But all six groups attacked in his story to MediaWatch
they were never asked for evidence. Since the elderly need health care
more, restrictions would affect them more. The National Center for
Policy Analysis (NCPA) pointed out that in Britain, 80 percent of kidney
dialysis centers refuse to treat patients over 65. As for privacy,
McCaughey noted the Clinton plan mentions privacy, but "doctors
must report their patients' personal medical information to a national
data bank or risk harsh penalties."
Foreman cited one ad from the Democrats touting Hawaii
as having "The highest health care coverage in the nation. Business
is thriving. People are healthier." Foreman meekly noted:
"Those claims may be true for Hawaii. That does not mean the
Hawaiian model will work for the nation."
But in the February 22 Investor's Business Daily,
reporter John Merline noted the Urban Institute put the state's
percentage of uninsured at 11 percent, greater or equal to 16 other
states. The NCPA found that in the decade after the start of Hawaii's
plan, employment growth lagged behind the national average and the state
fell from 25th to 36th in average annual employee wages.

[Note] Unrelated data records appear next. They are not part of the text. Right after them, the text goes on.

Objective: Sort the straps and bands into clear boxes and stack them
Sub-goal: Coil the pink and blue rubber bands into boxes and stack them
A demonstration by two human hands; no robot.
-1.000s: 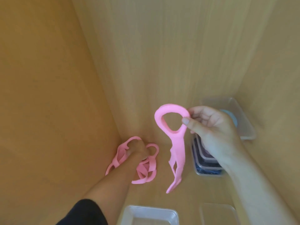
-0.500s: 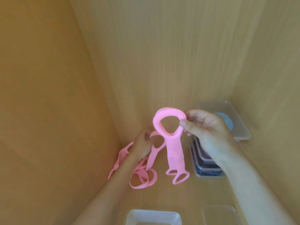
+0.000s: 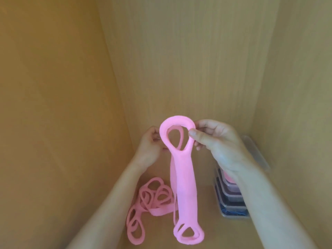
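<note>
A bunch of pink straps with looped ends hangs upright in front of me. My right hand pinches the right side of the bunch's top loop between thumb and fingers. My left hand holds a further pink strap against the left side of that loop. More pink straps lie in a loose pile on the wooden shelf floor below my left arm. A stack of clear boxes with dark bands inside stands at the right, partly hidden by my right wrist.
Wooden walls close in on the left, back and right. A clear lid or box leans against the right wall behind the stack.
My left hand has risen from the pile with one more strap and brought it up to the top loop. The bunch in my right hand now hangs straighter and closer.
</note>
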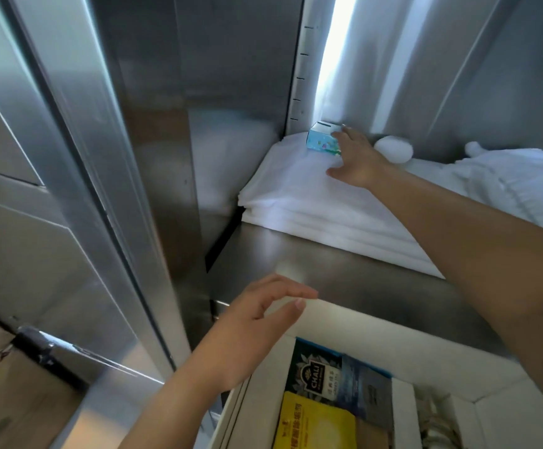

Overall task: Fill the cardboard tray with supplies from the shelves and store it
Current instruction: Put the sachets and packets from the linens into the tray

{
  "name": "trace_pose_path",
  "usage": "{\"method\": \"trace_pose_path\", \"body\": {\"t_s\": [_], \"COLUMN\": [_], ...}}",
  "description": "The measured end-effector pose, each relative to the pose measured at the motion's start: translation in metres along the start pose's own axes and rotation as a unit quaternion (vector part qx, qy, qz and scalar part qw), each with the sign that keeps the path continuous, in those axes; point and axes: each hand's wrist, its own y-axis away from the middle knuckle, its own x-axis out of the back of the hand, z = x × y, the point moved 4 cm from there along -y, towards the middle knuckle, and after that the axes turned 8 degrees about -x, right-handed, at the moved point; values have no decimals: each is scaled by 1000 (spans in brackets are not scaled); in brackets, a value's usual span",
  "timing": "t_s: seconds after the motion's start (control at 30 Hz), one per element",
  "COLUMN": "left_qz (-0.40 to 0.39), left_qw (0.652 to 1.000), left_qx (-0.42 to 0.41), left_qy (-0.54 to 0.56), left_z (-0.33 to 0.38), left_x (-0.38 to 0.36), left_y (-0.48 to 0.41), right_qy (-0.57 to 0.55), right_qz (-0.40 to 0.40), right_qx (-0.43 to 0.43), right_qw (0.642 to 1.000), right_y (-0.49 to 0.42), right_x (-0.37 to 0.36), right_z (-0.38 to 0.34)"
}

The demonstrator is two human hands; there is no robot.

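The right hand (356, 157) reaches deep into the steel shelf (328, 270), fingers stretched out and touching the right side of a small blue box (322, 140). The box sits at the back left corner of a stack of folded white towels (296, 196), with a rolled white towel (393, 150) just behind the hand. Nearer, the left hand (250, 332) hangs loose-fingered over the far left corner of the cardboard tray (361, 322). A dark tea packet (315, 374) and a yellow packet (315, 422) lie in the tray.
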Motion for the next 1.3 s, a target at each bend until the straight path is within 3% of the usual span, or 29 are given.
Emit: {"method": "trace_pose_path", "body": {"t_s": [0.33,0.7,1.1,1.3], "left_qz": [-4,7,-3,-2], "left_qw": [1000,1000,1000,1000], "left_qx": [21,17,19,16], "left_qy": [-2,-5,-10,-4], "left_z": [2,6,3,2], "left_x": [1,0,1,1], "left_y": [1,0,1,1], "right_qy": [-42,-15,-18,-85], "right_qz": [-8,50,36,86], "right_qx": [-46,-2,24,47], "right_qw": [998,999,999,992], "right_y": [-17,23,76,83], "right_x": [-5,1,7,21], "right_z": [-1,-5,-7,-1]}}
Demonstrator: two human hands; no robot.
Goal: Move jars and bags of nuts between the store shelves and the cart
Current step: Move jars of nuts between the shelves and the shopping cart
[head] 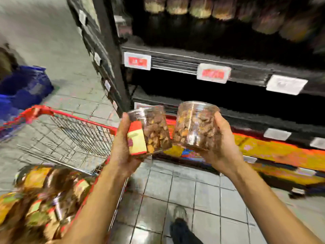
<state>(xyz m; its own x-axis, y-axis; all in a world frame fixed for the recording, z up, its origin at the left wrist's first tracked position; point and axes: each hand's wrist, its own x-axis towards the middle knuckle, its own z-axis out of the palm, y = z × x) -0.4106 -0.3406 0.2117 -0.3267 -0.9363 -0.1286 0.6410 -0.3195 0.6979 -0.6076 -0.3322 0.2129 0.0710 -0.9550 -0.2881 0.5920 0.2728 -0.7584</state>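
Note:
My left hand (123, 148) grips a clear jar of nuts with a red and yellow label (151, 131). My right hand (223, 147) grips a second clear jar of nuts (195, 125). Both jars are held in the air, tilted towards each other and almost touching at the bottom, in front of the dark store shelves (193, 64). The red wire cart (70, 131) stands to the left below my left arm. Several jars and bags of nuts (40, 199) lie in its near end. The picture is blurred.
More jars (193, 6) stand on the top shelf. Price tags (213, 73) line the shelf edges. The middle shelves look dark and bare. A blue basket (22, 85) sits on the tiled floor at far left. My shoe (181, 224) is below.

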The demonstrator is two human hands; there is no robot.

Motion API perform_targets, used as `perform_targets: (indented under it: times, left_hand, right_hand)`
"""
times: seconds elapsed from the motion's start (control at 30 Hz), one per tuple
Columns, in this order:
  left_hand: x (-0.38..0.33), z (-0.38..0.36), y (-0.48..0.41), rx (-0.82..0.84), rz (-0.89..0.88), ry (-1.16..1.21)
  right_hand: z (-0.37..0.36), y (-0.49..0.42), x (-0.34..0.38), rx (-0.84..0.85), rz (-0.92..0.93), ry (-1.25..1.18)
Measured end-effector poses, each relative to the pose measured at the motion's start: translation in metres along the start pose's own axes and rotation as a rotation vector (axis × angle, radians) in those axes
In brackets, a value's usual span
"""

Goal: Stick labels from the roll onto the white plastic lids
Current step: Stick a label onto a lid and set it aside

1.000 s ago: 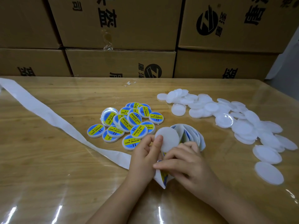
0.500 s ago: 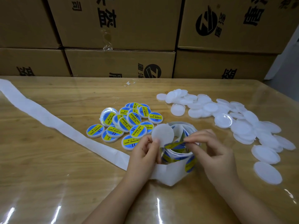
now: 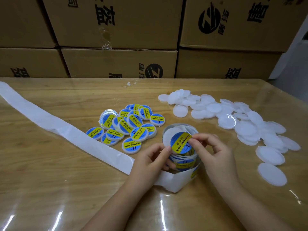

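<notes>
Now, across the wooden table (image 3: 50, 189), the spent backing strip (image 3: 50, 120) trails off left and the bare white lids (image 3: 246, 129) lie heaped on the right. The labelled lids (image 3: 130, 125) sit in a pile at centre, with the roll (image 3: 183, 164) just in front. Half a second ago the right hand (image 3: 215, 150) was peeling at the roll. The label (image 3: 180, 142) is now free, pinched at its edge and laid over the lid (image 3: 170, 135) that the left hand (image 3: 150, 160) grips. By the look of it, pressing it flat comes next.
</notes>
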State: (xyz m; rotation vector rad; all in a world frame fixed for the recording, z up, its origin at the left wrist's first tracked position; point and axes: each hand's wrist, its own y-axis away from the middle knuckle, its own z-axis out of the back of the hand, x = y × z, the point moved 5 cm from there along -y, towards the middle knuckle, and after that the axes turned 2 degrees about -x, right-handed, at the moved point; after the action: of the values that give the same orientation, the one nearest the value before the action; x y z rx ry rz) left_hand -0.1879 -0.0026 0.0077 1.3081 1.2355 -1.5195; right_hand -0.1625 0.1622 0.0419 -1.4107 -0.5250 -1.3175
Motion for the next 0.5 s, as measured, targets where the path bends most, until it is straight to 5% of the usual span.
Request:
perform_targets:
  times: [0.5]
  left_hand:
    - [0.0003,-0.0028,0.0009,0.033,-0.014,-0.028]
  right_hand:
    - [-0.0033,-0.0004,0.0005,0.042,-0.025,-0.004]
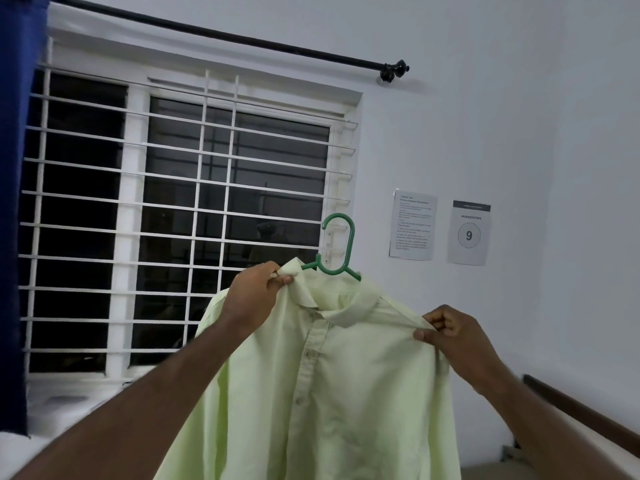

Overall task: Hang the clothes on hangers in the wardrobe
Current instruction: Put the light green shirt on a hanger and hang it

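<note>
A shirt (346,375) on a hanger (341,247) is held before a window (173,202), left grip (256,289) at the collar, right grip (450,332) at the opposite shoulder. A curtain (14,202) hangs left of the window, a rod (225,36) above, two notices (414,225) to its right.

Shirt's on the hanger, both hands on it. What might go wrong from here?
Both hands pinch only fabric: the left hand at the collar, the right hand at the shoulder. Nothing grips the green hanger, so it may tilt or slip out of the shirt. Its hook hangs on nothing, so a loosened pinch could drop both.
</note>
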Demonstrator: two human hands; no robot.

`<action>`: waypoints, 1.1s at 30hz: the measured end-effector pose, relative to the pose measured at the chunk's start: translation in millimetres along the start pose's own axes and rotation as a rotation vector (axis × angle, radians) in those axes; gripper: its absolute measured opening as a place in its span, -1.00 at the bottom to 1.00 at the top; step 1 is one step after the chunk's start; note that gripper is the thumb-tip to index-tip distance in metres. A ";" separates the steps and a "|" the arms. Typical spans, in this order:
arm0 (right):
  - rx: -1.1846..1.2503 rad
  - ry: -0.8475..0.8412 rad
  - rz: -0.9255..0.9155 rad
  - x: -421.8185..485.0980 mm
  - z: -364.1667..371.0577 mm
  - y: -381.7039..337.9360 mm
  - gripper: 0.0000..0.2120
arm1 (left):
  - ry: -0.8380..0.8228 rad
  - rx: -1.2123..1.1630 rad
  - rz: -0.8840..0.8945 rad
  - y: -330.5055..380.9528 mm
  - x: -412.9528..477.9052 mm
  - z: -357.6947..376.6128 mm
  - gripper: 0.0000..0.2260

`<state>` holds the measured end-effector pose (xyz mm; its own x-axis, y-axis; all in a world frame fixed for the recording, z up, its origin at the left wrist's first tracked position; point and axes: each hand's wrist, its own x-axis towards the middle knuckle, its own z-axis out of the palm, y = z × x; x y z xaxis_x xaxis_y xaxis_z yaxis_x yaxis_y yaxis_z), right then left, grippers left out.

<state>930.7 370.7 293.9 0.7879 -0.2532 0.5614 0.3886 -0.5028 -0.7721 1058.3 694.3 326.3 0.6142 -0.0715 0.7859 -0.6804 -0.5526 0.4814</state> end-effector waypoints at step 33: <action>-0.018 -0.083 0.110 -4.5 -0.9 13.9 -0.76 | -0.036 -0.038 -0.057 -5.1 -5.6 -12.2 -0.79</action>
<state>932.1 364.1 280.9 0.8625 -0.2383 0.4464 0.2898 -0.4906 -0.8218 1053.4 707.7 324.2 0.6663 -0.0712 0.7423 -0.6580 -0.5244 0.5404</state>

Foreman ended: "Scare tactics and misinformation
could strangle fair debate and special interest groups will effectively
rob Americans of the right to choose for themselves." But he
strangled fair debate by not allowing his targets self-defense. MediaWatch
called Foreman to ask why he took this approach, but he didn't call
back.
NewsBites
Health Plan or Else
ABC's World News Tonight devoted a week of American Agenda to
the health care debate. For the last one, on July 29, Peter Jennings
noted some "say if you don't do it right, do nothing." Which
would mean? Failing to consider any downside to big government reform,
Beth Nissen endorsed the liberal class warfare angle, concluding:
"Without health care reform, there is nothing to stop insurance
discrimination. And anyone can get sick. Anyone with a job can lose it
-- lose benefits, lose protection....Without reform, only the richest
will be protected from a debilitating new kind of disease -- a virulent
strain of worry about their health care, their security; worry that is
becoming epidemic."
Only Some Opponents Count
On July 15, when conservatives and liberals came to testify against the
Supreme Court nomination of Stephen Breyer, only the liberals were worth
covering. Michael Farris, last year's GOP nominee to be Lieutenant
Governor of Virginia, was completely missing. Instead, The New York
Times and The Washington Post ran pictures the next day of
Ralph Nader and focused several paragraphs on the testimony of Nader or
his associate Sidney Wolfe of the Public Citizen Health Research Group.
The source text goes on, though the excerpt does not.